The fireball is certainly not the most flexile amp ever made, but it has one of the best tech/prog-metal tones i've heard.


----------



## Nick (Sep 25, 2007)

fireball for the win!


----------



## LordOVchaoS (Sep 25, 2007)

Quick comparison for death metal tones...

Zyklon = Powerball ; Cannibal Corpse = Mesa

They both do death metal very well it just boils down to your personal taste.


----------



## Stitch (Sep 25, 2007)

ShawnFjellstad said:


> you're just jealous of the love that stitch and i share.


----------



## Nick (Sep 25, 2007)

LordOVchaoS said:


> Quick comparison for death metal tones...
> 
> Zyklon = Powerball ; Cannibal Corpse = Mesa
> 
> They both do death metal very well it just boils down to your personal taste.



zyklon are actually both live

i was practically on the stage when i saw them and samoth was playing a powerball and the lead guy (destructor?!?!) was playing a dual or triple rec.

it was brutal to say the least!!


----------



## 7StringofAblicK (Sep 25, 2007)

I've owned two dual recs (two channel and three channel) and now have a Pball.

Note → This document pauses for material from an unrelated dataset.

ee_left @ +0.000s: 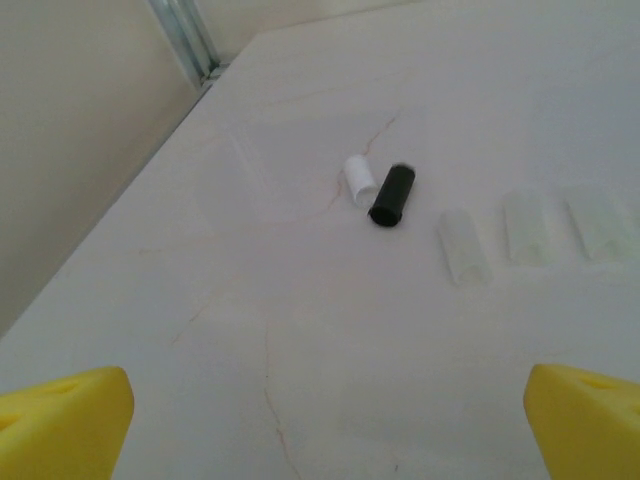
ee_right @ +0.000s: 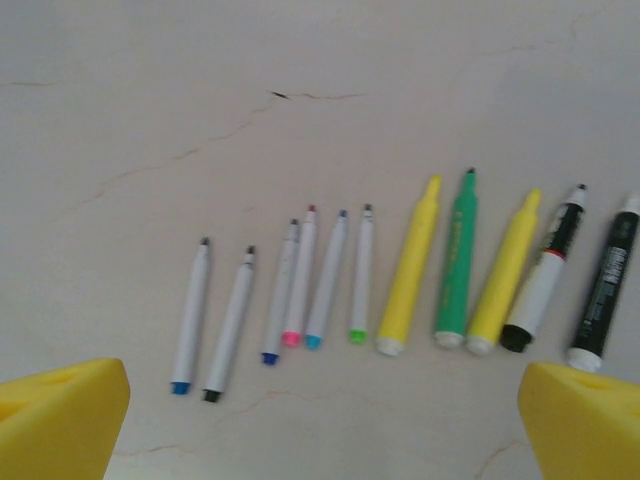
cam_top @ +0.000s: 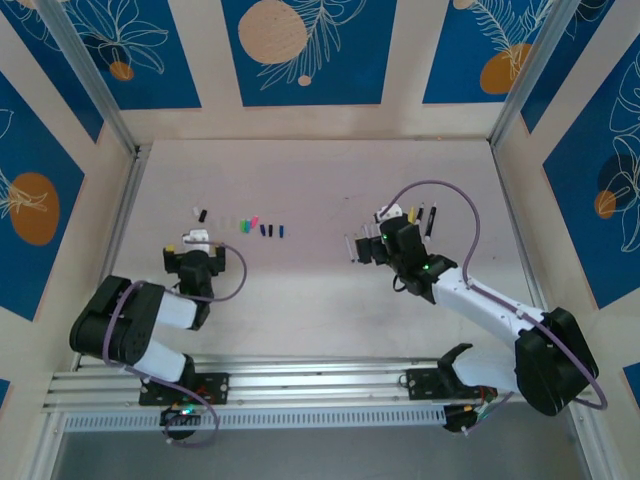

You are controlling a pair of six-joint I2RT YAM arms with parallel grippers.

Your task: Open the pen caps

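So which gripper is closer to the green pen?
The right. The right gripper hovers open just short of the green pen, which lies in the row of pens ahead of it. The left gripper is far across the table, beside the loose caps.

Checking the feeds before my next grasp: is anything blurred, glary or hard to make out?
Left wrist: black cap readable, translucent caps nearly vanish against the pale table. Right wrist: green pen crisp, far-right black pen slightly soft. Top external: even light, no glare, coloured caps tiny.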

I sold the dual for a reason. yes, the duals have more flexibility, but the tone 'i'm' going for is achieved on the pball. I've played two shows with it (at venues I've played the dual with) and both shows I've been bombarted with people praising my tone. Sadly, I never got that with the dual ; it was still an incredible sounding amp.

having owned both at the same time I concluded this: the pball cleans were much better. The pball's volume was more useable: meaning, when you turn a knob it gradually gets louder. on my mesa it went from nothing to BAM in the slightest turn of the volume. The mesa EQ is much more responsive, but I enjoy the pball tones (especially with my bloody murder pedal in front).

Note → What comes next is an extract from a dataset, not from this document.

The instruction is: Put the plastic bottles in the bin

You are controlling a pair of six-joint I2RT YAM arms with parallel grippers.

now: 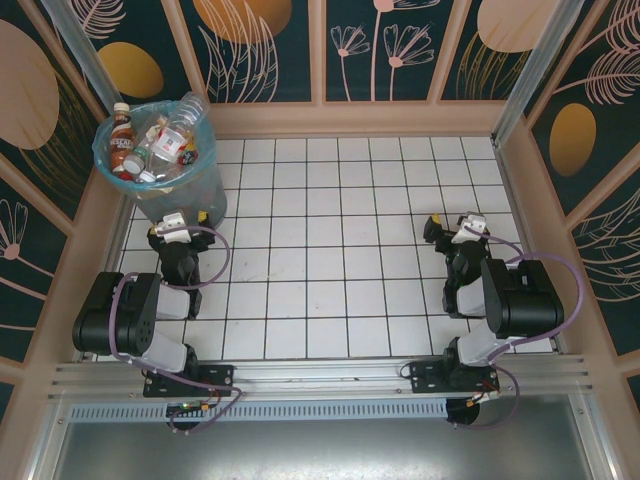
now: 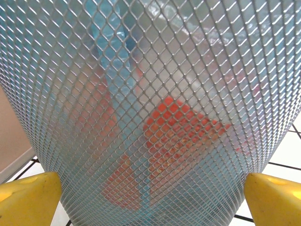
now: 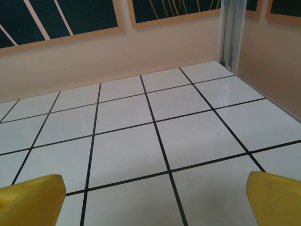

apples and oranges. Nick likes apples, I like oranges. Both are great fruits.


----------



## noodles (Sep 25, 2007)

Having played three Engls now (Fireball, Powerball, SE), I definitely think that the Powerball is the worst of the bunch, for all the reasons that Nick said. It is just too focused in the midrange. This, coupled with the very high damping factor, gives is a very processed sound.

This is very characteristic of Engls, although the Powerball is the worst implementation. The SE is far more organic, but that tight, focused midrange is still there. It is not necessarily a bad thing, just not my thing.


----------



## 7StringofAblicK (Sep 25, 2007)

My post doesn't feel shit on


----------



## ShawnFjellstad (Sep 25, 2007)

7StringofAblicK said:


> My post doesn't feel shit on



its just everyone's opinion, man.
obviously you're happy with your amp, it just so happens that the powerball isn't everyone's cup of tea.


----------



## 7StringofAblicK (Sep 25, 2007)

No you're exactly right, dude.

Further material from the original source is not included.